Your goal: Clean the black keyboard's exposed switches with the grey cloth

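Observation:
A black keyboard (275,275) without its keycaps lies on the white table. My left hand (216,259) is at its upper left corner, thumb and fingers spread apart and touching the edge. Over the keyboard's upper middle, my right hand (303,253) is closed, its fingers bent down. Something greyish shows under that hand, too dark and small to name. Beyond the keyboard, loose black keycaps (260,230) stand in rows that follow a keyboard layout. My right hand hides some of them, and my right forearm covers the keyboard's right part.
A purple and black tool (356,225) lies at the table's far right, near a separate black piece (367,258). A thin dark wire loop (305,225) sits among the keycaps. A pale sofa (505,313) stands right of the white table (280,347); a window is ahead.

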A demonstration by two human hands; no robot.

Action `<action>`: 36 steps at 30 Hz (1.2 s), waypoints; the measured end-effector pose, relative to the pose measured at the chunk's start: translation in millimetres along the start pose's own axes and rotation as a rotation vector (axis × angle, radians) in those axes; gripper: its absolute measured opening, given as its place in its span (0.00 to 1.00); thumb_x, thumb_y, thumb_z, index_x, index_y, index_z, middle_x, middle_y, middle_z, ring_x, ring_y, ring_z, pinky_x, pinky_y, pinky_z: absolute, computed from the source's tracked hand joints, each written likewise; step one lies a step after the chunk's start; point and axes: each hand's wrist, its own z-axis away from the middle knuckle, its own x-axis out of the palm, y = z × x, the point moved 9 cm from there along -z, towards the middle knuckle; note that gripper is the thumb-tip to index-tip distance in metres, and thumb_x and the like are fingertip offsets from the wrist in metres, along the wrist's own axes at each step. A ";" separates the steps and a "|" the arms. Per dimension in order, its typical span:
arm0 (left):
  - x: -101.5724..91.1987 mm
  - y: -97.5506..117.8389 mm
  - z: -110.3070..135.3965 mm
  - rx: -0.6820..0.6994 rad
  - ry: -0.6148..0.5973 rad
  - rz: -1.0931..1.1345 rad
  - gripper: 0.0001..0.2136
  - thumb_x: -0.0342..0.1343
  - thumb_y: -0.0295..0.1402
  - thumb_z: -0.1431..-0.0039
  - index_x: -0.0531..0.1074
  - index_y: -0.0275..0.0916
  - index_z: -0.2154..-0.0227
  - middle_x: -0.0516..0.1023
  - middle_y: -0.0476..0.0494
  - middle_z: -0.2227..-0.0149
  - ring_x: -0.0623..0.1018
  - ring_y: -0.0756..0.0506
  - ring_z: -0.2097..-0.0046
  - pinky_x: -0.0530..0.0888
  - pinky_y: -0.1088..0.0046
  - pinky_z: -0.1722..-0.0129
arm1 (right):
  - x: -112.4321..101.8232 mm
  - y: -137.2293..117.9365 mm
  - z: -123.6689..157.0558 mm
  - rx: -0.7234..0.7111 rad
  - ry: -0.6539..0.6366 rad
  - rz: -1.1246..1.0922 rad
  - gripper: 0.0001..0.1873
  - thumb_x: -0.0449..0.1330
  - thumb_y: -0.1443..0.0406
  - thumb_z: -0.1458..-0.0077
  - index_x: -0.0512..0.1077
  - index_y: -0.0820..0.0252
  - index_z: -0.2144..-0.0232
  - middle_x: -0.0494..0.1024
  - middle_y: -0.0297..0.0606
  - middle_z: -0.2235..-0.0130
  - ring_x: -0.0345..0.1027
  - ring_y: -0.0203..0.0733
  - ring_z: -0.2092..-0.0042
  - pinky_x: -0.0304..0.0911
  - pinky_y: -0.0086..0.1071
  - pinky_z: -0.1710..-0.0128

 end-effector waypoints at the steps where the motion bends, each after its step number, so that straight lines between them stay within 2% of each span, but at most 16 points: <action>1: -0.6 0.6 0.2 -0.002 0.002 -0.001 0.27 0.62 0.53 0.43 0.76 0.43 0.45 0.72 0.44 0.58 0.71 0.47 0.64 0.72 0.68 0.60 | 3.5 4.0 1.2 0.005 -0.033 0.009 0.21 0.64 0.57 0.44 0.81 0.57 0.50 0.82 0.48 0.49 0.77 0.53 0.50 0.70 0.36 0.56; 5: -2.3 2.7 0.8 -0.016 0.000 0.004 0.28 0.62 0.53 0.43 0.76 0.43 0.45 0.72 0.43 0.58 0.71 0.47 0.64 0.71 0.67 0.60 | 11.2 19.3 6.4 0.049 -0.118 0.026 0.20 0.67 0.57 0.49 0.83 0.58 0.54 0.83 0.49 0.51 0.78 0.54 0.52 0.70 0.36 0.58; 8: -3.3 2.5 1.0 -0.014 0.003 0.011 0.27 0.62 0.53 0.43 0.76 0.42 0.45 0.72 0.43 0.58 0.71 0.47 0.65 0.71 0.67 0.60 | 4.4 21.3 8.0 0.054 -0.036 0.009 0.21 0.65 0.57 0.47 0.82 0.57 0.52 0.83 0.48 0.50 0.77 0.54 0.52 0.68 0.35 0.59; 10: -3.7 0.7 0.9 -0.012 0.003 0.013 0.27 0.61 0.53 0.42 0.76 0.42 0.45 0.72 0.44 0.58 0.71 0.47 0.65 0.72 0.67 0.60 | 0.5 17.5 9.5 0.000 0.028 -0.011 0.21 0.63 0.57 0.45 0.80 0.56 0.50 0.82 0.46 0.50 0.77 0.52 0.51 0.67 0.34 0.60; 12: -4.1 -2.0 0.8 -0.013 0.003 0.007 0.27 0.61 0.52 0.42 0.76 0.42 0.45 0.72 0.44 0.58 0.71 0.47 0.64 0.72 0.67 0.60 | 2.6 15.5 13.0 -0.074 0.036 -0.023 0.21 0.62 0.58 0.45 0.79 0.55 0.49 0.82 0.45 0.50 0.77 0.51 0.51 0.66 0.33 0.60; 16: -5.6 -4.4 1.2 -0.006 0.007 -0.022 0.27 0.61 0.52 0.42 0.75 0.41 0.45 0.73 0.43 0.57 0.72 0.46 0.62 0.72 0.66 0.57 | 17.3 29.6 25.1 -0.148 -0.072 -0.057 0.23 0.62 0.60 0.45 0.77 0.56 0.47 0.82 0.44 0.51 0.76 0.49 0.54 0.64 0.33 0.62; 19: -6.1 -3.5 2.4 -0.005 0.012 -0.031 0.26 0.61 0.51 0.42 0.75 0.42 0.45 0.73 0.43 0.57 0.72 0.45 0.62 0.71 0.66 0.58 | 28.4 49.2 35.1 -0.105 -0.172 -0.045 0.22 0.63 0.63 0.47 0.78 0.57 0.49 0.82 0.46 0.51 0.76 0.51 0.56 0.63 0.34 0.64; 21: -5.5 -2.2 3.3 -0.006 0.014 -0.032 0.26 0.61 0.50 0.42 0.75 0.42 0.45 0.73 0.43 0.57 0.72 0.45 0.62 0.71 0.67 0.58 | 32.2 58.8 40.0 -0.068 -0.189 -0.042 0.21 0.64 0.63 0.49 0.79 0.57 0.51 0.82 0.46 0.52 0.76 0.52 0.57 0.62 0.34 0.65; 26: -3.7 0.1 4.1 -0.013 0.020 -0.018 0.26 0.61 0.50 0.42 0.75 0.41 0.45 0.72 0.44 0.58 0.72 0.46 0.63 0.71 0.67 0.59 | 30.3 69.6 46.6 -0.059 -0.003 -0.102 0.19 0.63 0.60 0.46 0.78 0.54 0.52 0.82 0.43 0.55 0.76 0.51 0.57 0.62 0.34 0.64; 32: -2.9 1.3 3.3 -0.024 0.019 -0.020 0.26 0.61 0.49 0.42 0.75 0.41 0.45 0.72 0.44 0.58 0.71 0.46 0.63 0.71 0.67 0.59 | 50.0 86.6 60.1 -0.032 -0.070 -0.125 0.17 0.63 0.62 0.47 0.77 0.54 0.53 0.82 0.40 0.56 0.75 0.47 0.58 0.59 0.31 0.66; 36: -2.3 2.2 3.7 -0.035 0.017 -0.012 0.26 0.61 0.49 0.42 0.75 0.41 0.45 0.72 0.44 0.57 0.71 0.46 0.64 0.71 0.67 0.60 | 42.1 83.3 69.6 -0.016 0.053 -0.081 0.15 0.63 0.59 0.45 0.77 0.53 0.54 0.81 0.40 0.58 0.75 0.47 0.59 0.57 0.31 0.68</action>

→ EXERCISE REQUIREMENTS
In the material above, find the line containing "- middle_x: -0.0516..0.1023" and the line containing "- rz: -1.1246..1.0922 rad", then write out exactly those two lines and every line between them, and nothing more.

→ OUTPUT
  - middle_x: -0.0516..0.1023
  - middle_y: -0.0476..0.0494
  - middle_z: -0.2227..-0.0149
  - ring_x: -0.0623..0.1018
  - ring_y: -0.0756..0.0506
  - ring_z: -0.2097..-0.0046
  - pinky_x: -0.0530..0.0888
  - pinky_y: -0.1088..0.0046
  - pinky_z: -0.1722..-0.0129
arm1 (right):
  - x: -112.4321..101.8232 mm
  - y: -137.2293..117.9365 mm
  - z: -123.6689..157.0558 mm
  - rx: -0.7234..0.7111 rad
  - ry: -0.6539..0.6366 rad
  - rz: -1.1246..1.0922 rad

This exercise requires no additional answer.